The return statement returns the bracketed expression to the calling function and terminates execution of the subroutine. The implementation of functions incorporates type and access method checking and full recursion.

Functions may also be stored in external files and included into the source being compiled. The mechanism also provides for 'library' routines that will be supplied for general use in a central repository. External functions are declared using:


		library <function_name>

     e.g.

		library anovar

The interpreter attempts to open a file containing the sources of these functions using the following strategy: for a function called <func>, it attempts to open files "./<func>.s", "~/sml/<func>.s" and "/usr/lib/sml/<func>.s" in that order.
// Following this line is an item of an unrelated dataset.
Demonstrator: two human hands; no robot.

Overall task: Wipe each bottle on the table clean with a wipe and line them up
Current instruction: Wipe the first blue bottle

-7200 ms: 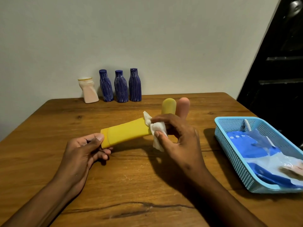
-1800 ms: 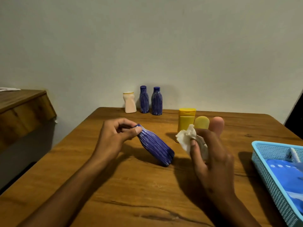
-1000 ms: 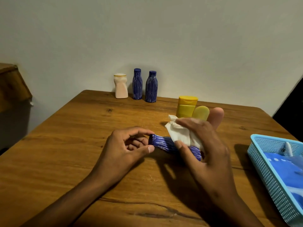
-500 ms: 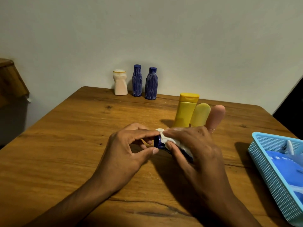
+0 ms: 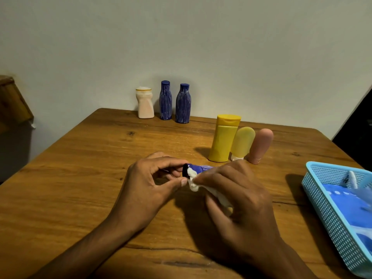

SML source is then read from these files instead of from the main program source file. Library files may be nested up to 5 deep.

BUILT IN VARIABLES

"system variables" $filecount Number of the file currently being examined. $filename Name of the file currently being examined. $date String variable holding current date and time.

"main header strings" $head_username owner of current file $head_source source of file $head_dbase name of database $head_speaker name of speaker $head_session description of session $head_sessdate date of session $head_token name of token $head_rep repetition of token

"field names of STAT variables" count number of assignments sum sum of assignments sumsq sum of squared assignments mean mean of assignments variance variance of assignments stddev standard deviation of assignments

"file variables" stdin standard input stdout standard output stderr standard error

"built in constants" SP, LX, TX, FX, AN, LP, SY, DI, CO, FM, PC, TR

ERROR

BUILT IN ARITHMETIC FUNCTIONS

ANNOTATION

"length(pattern)" returns length of pattern match to annotation(s) in seconds or ERROR.

"lengthn(pattern, n)" returns length of nth pattern match to annotation(s) in seconds or ERROR.

"numberof(pattern)" returns number of pattern matches to annotation(s).

"time(pattern)" returns time at which pattern matches annotation(s) in seconds or ERROR.

"timen(pattern, n)" returns time of nth pattern match to annotation(s) in seconds or ERROR.

ARITHMETIC

"abs(expression)" returns absolute value of expression.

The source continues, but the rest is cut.